È stato il miracolo delle penne nere bresciane: oggi la “Scuola” è la più grande e moderna struttura socio sanitaria in Italia per la disabilità fisica. Realizzata in tre fasi, senza un centesimo di denaro pubblico, l’ultima delle quali inaugurata a gennaio 2019, oggi ospita 120 persone con disabilità gravissime in strutture di diecimila metri quadrati: i Gruppi bresciani contribuiscono, sempre, anche economicamente al mantenimento di questa vera meraviglia, per garantire la cui proprietà è stata creata la Fondazione Nikolajewka, sempre presieduta da un alpino. E sempre da Panazza venne l’altra “pazza idea”, ovvero la costruzione dell’Asilo Sorriso di Rossosch.
Un legame profondissimo quello dei bresciani con la terra russa, suggellato due anni fa dalla firma di un “Patto di fratellanza” con la gente della Provincia di Birjuc, dove si trova Nikolajewka. E se ogni anno ufficiali dell’ambasciata russa partecipano alle celebrazioni a carattere nazionale, a Brescia, degli anniversari di Nikolajewka, non si può non ricordare con commozione quanto avvenne nella piazza della cattedrale di Brescia nel 1993: nel 50º della battaglia, reduci alpini e dell’Armata Rossa si strinsero la mano davanti alle urne dei nostri Caduti rientrate dalla Russia. Fu il probabilmente il “capolavoro” di Sandro Rossi, per 21 anni Presidente sezionale (che nel 2006 lasciò il posto, per nove anni, a Davide Forlani, predecessore di Turrini). L’altra struttura simbolo è la Casa dell’Alpino di Irma, in Valle Trompia: un soggiorno climatico realizzato nel 1938 per i figli degli alpini più bisognosi. Oggi, rimodernato e adattato alle normative, ospita ogni anno una quarantina di ragazzi per una vacanza-studio (della montagna) con gli alpini e associazioni e parrocchie, che nella bella stagione sfruttano la felice collocazione per le loro attività.
I camminatori possono poi raggiungere la rossa struttura del bivacco “Ceco Baroni”, costruito nel 1977 dagli alpini, che spicca in Val Adamé, a 2.800 metri, tra Cima delle Levade e il Pian di Neve nel Gruppo dell’Adamello: è dedicato al sergente maggiore Francesco “Ceco” Baroni, mortaista del Vestone, che Rigoni Stern ha ricordato ne “Il sergente nella neve”. «Quella di Brescia – ricorda il Presidente – è una Sezione operativa, che mal sopporta di starsene mani in mano.

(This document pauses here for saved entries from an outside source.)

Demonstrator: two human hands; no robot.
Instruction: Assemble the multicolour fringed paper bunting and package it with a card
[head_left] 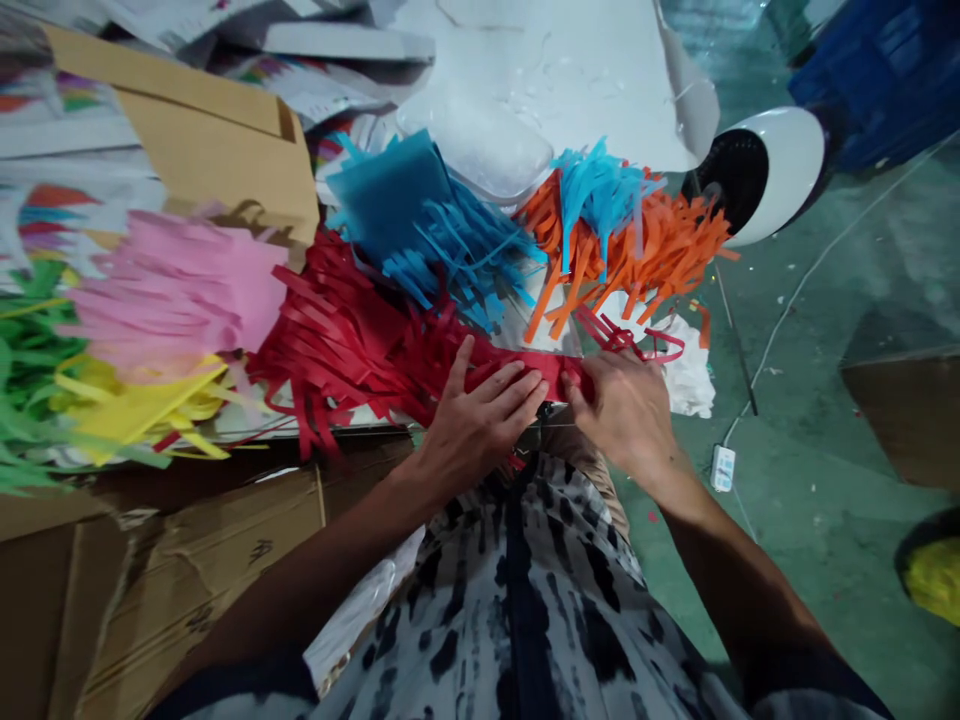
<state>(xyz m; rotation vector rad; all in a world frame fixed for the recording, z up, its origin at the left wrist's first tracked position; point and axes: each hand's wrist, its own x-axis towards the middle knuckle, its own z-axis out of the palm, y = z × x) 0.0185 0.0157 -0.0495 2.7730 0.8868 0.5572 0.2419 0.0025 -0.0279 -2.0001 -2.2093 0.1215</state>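
Observation:
At the front edge of the table lies a red tissue paper fringe (551, 372), its cut strips trailing to both sides. My left hand (487, 415) rests on it with fingers stretched out and lying flat. My right hand (622, 400) grips the fringe's right part, fingers curled and thumb pressed against the paper. Red strips stick out above the right knuckles. Just left of my left hand spreads a heap of red fringed paper (352, 325). Beyond it lie blue fringed paper (442, 220) and orange fringed paper (637, 240) topped with light blue strips.
Pink (180, 290), yellow (142, 400) and green fringed paper (34, 370) lie at the left. Behind them is a brown cardboard piece (225, 150). A black-and-white stool (780, 175) stands at the right. A power strip (723, 468) with its cable lies on the green floor.

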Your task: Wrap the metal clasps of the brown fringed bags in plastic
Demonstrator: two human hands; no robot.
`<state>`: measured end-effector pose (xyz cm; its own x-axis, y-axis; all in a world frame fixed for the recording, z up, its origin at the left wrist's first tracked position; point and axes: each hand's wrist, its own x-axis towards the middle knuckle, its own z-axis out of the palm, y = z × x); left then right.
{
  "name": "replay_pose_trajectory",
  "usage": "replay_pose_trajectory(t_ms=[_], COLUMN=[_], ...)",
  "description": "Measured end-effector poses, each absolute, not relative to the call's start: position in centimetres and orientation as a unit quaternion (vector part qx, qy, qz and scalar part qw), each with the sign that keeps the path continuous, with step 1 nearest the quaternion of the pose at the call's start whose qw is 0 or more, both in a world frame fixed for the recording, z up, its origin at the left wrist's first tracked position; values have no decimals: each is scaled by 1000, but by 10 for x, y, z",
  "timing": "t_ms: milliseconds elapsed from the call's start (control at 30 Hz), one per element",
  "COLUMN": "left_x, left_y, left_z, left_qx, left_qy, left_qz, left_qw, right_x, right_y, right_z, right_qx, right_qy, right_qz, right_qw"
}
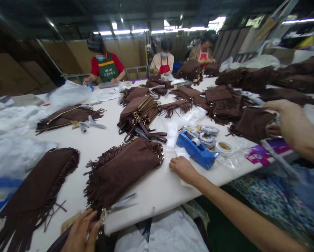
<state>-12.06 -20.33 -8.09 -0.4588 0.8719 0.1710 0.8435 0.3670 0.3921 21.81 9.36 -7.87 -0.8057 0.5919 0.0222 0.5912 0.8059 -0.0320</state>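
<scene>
A brown fringed bag lies in front of me on the white table, with metal fittings at its far end. At its near corner, my left hand is closed around a brown strap beside a metal clasp; the palm side is hidden. Beyond the bag's right end, my right hand has its fingers bent and closed on thin white wrapping paper. Just right of that hand stands a blue tape dispenser. A roll of tape sits beside the dispenser.
Another fringed bag lies at left, near white plastic bags. Stacked brown bags occupy the middle. At right, a co-worker's hand touches a bag. Several people work across the white table.
</scene>
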Motion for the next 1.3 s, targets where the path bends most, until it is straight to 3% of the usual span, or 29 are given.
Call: replay_pose_trajectory(t_ms=[300, 633, 900, 1133, 1300], left_x=[-59, -8, 62, 89, 91], left_y=[-175, -129, -1, 75, 81], left_z=[-55, -44, -35, -69, -77], left_qx=[542, 495, 517, 460, 479], left_qy=[802, 766, 628, 607, 605], left_qz=[236, 327, 473, 436, 422], left_qw=[90, 247, 338, 480, 475], right_x=[223, 226, 241, 250, 260], right_y=[97, 112, 127, 127, 114], right_z=[-83, -76, -78, -77, -71], right_qx=[-291, -341, -345, -349, -376], right_qy=[-956, -909, -825, -751, -781], right_qz=[33, 210, 408, 504, 409], right_qw=[31, 118, 186, 243, 286])
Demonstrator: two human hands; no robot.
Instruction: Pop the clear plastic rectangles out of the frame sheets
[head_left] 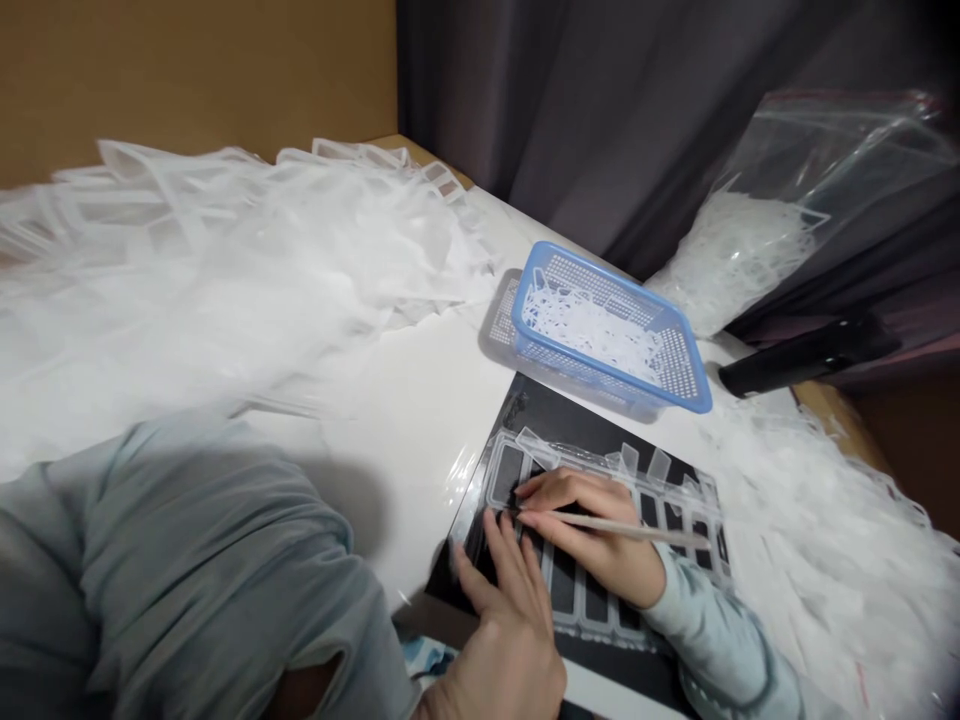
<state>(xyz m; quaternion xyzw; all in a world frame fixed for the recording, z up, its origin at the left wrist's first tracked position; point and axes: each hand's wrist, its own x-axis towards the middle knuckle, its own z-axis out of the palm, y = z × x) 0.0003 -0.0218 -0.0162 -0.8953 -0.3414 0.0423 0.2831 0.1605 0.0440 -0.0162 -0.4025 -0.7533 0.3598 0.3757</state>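
Head view: clear plastic frame (580, 595) lies on a black board (536, 395) atop the white surface (416, 385); its middle is covered by both hands, and glare blurs its far edge. Working end of the pale stick (637, 528) is hidden at the fingertips. Frame is translucent, with a row of long, round-cornered openings; loose clear flaps stand up along the far side. Right hand (619, 555) is closed around the stick in a pen-like grip. Left hand (506, 640) is flat, fingers extended onto the frame beside the right fingertips; pressure cannot be told. Beyond: blue basket (681, 372) of white scraps, filled clear bag (750, 245), translucent heap (225, 270) at left, blurred.
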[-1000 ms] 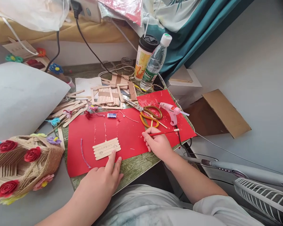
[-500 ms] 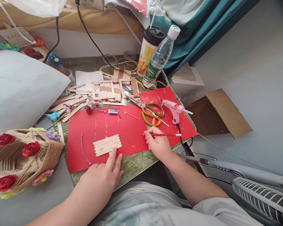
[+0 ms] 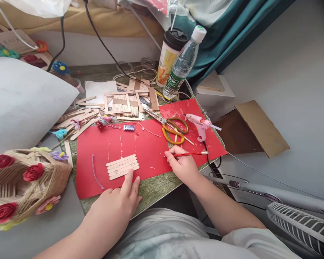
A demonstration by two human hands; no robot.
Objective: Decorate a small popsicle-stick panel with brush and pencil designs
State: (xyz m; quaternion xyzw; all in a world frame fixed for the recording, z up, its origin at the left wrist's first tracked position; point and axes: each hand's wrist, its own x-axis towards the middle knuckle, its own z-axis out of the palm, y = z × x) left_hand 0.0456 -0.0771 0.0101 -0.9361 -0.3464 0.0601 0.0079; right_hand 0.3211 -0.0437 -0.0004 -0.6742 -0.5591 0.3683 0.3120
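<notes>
A small panel of popsicle sticks [image 3: 122,167], with pencil marks and star shapes drawn on it, lies on red paper [image 3: 151,158]. My left hand [image 3: 118,201] rests at its lower edge, index finger touching it and fingers stretched out. My right hand [image 3: 184,165] holds a red pencil [image 3: 191,154] between thumb and fingers, its tip pointing left over the paper. Above the panel run thin pink twisted strands [image 3: 121,145]. A purple strand of yarn [image 3: 97,172] lies to its left, and an eraser [image 3: 129,128] sits further up.
Scissors [image 3: 175,130] with orange handles and a pink glue gun [image 3: 199,126] lie at the right. Behind are stacked popsicle sticks [image 3: 122,102], a water bottle [image 3: 182,64] and a lidded cup [image 3: 169,57]. A twine basket with flowers [image 3: 54,183] stands at the left.
The view has shifted very slightly. Both hands stay in nearly the same places, with the red pencil still in the right hand.
</notes>
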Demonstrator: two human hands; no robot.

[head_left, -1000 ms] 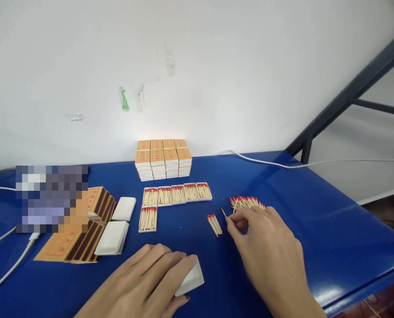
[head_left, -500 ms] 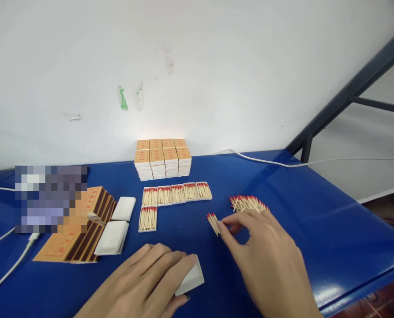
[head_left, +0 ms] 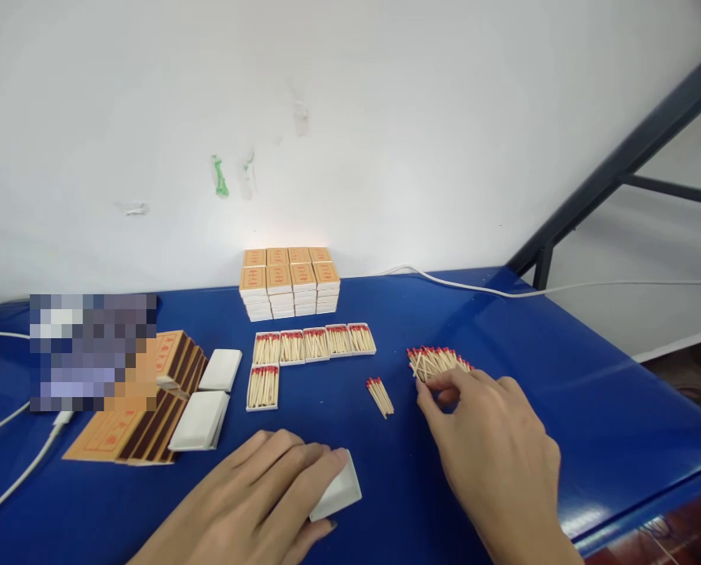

Basti pensare al recente recupero delle postazioni di seconda linea della Prima guerra mondiale al passo del Maniva, che continuerà anche quest’anno e che sta riscuotendo grandissimo successo con le visite guidate ogni fine settimana». Progetti a medio termine? «Confidiamo nella possibilità – sorride Turrini – di ospitare un’Adunata nazionale, dopo quelle del 1970 e 2000; magari nel 2025».